Required work >> Locate, in the data below, the line that contains "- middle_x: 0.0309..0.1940" and the line that contains "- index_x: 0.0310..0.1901"; reproduce exactly those two lines and every line between them, nothing more.

Excerpted data >>
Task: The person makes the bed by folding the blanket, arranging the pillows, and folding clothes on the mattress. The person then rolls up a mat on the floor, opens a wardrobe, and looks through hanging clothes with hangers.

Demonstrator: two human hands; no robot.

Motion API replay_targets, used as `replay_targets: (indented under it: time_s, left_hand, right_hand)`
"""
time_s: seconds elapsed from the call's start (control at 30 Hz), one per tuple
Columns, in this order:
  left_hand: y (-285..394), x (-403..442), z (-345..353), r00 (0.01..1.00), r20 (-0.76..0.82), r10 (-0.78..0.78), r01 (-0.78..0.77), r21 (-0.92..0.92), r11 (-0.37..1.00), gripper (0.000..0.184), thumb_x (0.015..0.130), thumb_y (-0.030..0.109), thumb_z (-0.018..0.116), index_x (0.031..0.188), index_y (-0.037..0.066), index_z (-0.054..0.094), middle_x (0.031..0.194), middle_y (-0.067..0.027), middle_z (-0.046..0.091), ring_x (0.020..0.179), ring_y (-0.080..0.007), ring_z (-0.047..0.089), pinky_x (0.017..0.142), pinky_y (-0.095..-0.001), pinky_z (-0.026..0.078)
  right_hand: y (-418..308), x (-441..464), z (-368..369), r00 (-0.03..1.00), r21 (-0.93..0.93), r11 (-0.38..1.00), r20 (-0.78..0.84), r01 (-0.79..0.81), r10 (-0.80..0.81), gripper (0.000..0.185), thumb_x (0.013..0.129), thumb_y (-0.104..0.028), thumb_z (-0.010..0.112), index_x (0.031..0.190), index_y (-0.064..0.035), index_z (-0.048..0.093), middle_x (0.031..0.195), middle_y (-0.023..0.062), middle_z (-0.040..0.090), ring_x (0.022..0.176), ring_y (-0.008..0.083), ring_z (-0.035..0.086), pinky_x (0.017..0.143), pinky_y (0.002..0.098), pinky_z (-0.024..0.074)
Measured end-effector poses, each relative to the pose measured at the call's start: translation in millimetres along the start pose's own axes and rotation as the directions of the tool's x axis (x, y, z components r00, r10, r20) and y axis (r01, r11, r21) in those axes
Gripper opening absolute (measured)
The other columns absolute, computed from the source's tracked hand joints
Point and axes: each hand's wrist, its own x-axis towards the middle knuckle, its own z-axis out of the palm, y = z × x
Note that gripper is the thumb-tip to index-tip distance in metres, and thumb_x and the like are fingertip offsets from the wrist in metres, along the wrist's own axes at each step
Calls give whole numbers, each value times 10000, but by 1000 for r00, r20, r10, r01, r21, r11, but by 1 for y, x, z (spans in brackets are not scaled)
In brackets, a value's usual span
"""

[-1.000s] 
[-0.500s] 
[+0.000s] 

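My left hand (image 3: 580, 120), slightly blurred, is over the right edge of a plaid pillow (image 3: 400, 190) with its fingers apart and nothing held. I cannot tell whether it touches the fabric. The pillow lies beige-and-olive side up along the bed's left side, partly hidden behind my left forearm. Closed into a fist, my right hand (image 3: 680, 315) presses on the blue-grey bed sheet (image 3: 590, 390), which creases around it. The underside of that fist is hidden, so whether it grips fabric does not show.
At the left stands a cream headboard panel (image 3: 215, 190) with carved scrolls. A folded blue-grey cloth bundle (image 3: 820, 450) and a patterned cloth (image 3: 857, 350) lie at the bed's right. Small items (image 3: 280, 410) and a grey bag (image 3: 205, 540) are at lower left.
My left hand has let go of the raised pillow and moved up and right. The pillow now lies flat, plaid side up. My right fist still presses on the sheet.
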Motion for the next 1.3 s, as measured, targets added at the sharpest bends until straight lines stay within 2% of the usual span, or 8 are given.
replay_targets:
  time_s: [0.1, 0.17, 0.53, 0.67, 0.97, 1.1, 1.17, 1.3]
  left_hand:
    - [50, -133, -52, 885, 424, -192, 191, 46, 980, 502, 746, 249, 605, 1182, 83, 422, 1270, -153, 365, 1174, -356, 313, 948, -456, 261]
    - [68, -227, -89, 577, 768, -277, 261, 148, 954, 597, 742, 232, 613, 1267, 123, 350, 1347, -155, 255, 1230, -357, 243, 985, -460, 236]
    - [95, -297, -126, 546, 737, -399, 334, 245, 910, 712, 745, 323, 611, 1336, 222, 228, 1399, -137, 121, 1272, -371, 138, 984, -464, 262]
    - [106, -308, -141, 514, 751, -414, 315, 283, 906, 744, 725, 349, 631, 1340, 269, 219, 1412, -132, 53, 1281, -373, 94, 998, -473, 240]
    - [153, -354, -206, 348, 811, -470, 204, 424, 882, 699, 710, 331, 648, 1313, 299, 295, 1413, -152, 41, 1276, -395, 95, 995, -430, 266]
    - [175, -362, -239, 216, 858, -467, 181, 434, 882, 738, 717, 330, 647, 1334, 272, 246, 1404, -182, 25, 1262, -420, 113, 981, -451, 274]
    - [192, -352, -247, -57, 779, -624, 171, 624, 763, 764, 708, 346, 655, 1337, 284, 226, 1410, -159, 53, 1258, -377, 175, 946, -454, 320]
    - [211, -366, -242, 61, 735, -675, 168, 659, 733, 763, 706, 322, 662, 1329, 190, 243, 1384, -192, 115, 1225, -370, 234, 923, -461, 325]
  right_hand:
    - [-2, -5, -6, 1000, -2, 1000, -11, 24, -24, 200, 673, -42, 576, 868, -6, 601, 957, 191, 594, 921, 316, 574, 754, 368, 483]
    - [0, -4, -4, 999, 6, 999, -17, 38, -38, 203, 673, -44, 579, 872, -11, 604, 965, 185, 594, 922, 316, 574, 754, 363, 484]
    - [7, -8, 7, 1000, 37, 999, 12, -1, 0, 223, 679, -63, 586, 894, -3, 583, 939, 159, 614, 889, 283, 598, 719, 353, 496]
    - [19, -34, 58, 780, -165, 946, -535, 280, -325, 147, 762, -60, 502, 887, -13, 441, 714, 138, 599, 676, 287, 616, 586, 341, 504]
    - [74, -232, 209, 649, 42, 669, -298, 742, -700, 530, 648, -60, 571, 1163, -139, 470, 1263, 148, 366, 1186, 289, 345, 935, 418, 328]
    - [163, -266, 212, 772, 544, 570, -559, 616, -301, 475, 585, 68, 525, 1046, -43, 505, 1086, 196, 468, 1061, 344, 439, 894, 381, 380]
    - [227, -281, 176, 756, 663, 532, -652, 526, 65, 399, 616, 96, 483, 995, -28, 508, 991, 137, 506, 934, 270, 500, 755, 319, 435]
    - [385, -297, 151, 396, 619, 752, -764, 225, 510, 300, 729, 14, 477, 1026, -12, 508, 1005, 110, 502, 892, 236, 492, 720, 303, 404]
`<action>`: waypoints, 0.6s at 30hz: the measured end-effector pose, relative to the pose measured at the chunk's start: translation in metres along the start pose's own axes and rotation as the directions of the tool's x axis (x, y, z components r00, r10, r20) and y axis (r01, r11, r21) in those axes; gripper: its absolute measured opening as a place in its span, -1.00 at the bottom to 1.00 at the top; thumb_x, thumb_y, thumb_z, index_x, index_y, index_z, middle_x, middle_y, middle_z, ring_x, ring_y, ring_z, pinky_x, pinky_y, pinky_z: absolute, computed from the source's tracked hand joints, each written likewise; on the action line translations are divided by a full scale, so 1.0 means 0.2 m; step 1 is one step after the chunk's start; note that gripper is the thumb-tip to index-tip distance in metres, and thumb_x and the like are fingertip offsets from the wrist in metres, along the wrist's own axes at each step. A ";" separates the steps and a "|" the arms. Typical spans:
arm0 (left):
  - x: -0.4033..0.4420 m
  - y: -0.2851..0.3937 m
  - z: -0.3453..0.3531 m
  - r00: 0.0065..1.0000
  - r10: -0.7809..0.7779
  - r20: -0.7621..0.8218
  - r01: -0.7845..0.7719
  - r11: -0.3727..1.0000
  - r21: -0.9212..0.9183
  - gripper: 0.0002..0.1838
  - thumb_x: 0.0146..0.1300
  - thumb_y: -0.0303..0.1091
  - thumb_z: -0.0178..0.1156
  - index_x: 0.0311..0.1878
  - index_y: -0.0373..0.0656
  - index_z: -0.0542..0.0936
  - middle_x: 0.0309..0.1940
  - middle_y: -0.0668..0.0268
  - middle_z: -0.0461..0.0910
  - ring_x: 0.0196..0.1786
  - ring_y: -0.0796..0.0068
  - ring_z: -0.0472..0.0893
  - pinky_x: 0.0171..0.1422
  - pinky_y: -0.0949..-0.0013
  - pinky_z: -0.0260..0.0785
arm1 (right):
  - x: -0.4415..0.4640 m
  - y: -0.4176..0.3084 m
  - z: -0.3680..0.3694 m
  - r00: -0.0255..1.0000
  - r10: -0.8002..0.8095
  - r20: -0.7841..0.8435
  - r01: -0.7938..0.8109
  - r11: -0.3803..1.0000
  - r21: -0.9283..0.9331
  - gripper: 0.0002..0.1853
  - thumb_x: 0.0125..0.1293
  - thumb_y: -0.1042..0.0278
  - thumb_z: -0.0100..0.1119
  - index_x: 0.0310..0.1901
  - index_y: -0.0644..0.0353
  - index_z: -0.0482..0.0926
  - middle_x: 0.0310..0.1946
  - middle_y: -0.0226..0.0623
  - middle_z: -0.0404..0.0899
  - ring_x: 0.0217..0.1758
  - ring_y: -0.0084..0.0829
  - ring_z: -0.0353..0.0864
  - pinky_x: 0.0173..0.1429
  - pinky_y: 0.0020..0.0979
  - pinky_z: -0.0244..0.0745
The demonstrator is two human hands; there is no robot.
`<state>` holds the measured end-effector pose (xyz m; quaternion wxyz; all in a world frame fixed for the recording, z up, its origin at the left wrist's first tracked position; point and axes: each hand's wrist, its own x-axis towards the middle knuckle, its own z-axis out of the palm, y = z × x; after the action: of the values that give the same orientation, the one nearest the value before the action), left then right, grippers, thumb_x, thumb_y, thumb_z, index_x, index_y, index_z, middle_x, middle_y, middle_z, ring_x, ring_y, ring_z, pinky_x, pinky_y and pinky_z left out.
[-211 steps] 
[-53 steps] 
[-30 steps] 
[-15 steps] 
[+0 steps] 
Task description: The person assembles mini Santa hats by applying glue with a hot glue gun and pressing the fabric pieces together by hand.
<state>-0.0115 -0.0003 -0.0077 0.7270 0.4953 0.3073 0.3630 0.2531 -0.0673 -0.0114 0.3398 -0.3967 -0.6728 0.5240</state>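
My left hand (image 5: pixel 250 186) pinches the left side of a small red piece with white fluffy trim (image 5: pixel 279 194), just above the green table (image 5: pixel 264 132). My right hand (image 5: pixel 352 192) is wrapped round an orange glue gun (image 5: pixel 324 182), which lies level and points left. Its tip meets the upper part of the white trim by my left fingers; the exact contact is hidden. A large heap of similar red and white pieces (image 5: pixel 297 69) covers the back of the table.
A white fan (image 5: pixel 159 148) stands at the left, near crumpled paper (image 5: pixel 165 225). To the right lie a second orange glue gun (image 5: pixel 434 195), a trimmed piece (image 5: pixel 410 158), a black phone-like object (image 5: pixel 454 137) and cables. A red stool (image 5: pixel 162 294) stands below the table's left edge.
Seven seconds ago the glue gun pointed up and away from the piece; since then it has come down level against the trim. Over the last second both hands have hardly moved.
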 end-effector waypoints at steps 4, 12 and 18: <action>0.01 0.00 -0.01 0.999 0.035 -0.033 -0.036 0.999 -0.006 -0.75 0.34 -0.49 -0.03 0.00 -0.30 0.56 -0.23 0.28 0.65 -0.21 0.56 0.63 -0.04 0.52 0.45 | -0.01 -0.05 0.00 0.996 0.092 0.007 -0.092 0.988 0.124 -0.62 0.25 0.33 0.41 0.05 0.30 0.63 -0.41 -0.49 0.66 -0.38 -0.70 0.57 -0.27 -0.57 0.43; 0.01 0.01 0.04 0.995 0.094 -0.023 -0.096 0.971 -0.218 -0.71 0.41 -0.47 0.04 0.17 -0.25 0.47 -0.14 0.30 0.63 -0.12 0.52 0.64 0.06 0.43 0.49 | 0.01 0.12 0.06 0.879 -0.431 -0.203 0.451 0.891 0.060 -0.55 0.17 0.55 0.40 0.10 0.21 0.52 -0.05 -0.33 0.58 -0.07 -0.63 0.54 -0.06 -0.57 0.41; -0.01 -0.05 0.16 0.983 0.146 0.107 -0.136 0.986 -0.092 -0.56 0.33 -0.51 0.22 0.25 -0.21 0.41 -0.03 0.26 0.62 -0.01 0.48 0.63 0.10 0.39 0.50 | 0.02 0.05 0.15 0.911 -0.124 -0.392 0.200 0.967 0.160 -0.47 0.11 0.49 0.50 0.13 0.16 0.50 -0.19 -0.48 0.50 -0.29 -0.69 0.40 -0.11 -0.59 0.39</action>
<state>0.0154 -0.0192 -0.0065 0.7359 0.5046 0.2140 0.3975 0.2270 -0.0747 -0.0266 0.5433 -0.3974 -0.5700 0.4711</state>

Answer section >>
  - middle_x: 0.0309..0.1940
  - middle_y: -0.0668..0.0268
  - middle_z: -0.0461..0.0910
  - ring_x: 0.0196..0.1786
  - ring_y: -0.0796..0.0068
  - ring_z: -0.0472..0.0893
  - pinky_x: 0.0171..0.1422
  - pinky_y: -0.0949..-0.0013
  - pinky_z: -0.0260..0.0785
arm1 (right):
  - x: -0.4415..0.4640 m
  - y: -0.4176..0.3084 m
  - z: -0.3680..0.3694 m
  - r00: -0.0255..1.0000
  - r10: -0.8002..0.8095
  - r20: -0.7841..0.8435
  - r01: -0.7938..0.8109
  - r11: -0.3803..1.0000
  - r21: -0.9283..0.9331
  - gripper: 0.0002..0.1853
  - thumb_x: 0.0125..0.1293
  - thumb_y: -0.1042..0.0278
  - thumb_z: -0.0100..0.1119
  - index_x: 0.0310..0.1901

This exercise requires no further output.